The fossil fuel industry is allied with state actors like Russia and Saudi Arabia, which “played critical roles in the climate disinformation campaign, particularly in the way they’ve weaponized social media,” he added. “The agenda is the same, of course. Continued fossil fuel profits.”
Now that the impacts of climate change can no longer be denied, he added, the arguments shift toward deflection, distraction and division, with the goal of delaying meaningful action.
But despite the flood of legitimate science and clouds of propaganda, it’s important for the public to understand that the decisions made at COP27 and subsequent conference in the next few years will determine how hot the world becomes, how much more polar ice will melt to raise sea levels and how intense future droughts, floods and famines will be, said Robert Rohde, lead scientist for Berkeley Earth, which tracks and analyzes global climate data.
“I think it’s probably asking a bit much of the man on the street to care about the international climate negotiations structures,” Rohde said. “I think I want them to care about keeping emissions down and making progress.”
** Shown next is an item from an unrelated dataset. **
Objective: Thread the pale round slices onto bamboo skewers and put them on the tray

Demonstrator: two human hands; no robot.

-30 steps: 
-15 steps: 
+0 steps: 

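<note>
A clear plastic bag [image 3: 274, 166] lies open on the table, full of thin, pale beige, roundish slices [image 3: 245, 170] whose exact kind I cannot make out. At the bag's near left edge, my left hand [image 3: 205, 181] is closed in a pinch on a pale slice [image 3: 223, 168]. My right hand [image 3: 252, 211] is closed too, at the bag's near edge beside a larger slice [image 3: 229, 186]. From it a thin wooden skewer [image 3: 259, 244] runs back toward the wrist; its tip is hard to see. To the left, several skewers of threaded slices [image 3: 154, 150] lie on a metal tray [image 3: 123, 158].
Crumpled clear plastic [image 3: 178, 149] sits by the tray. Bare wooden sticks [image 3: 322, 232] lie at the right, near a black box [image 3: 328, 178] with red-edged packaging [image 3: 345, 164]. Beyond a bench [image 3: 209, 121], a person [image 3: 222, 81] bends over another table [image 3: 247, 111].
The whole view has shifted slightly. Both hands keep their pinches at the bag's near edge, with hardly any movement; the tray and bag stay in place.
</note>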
“There’s a lot of variation between COP meetings, in terms of how impactful and important they actually are,” he said. “You have ones where huge global agreements are finalized, such as Paris or Kyoto. And then you have a lot of meetings where you don’t have the big international headline event. I expect that COP27 is going to be more of the latter.”
Even in Europe, where public awareness of climate issues is higher than in the U.S. most people probably won’t follow the details of the COP27 talks, said Johan Rockström, director of the Potsdam Institute of Climate Impact Research.
“These are, after all, quite technical negotiations,” he said. “Some COP meetings, like the Paris COP21 in 2015, are globally pivotal, as it was the moment when we shifted from one climate regime, the Kyoto Protocol, to another regime. But not all COP meetings are such moments.”
“I would have wished though, that media gave even more attention to the climate COPs,” he said, “and reported even more on climate policy in between COP meetings.”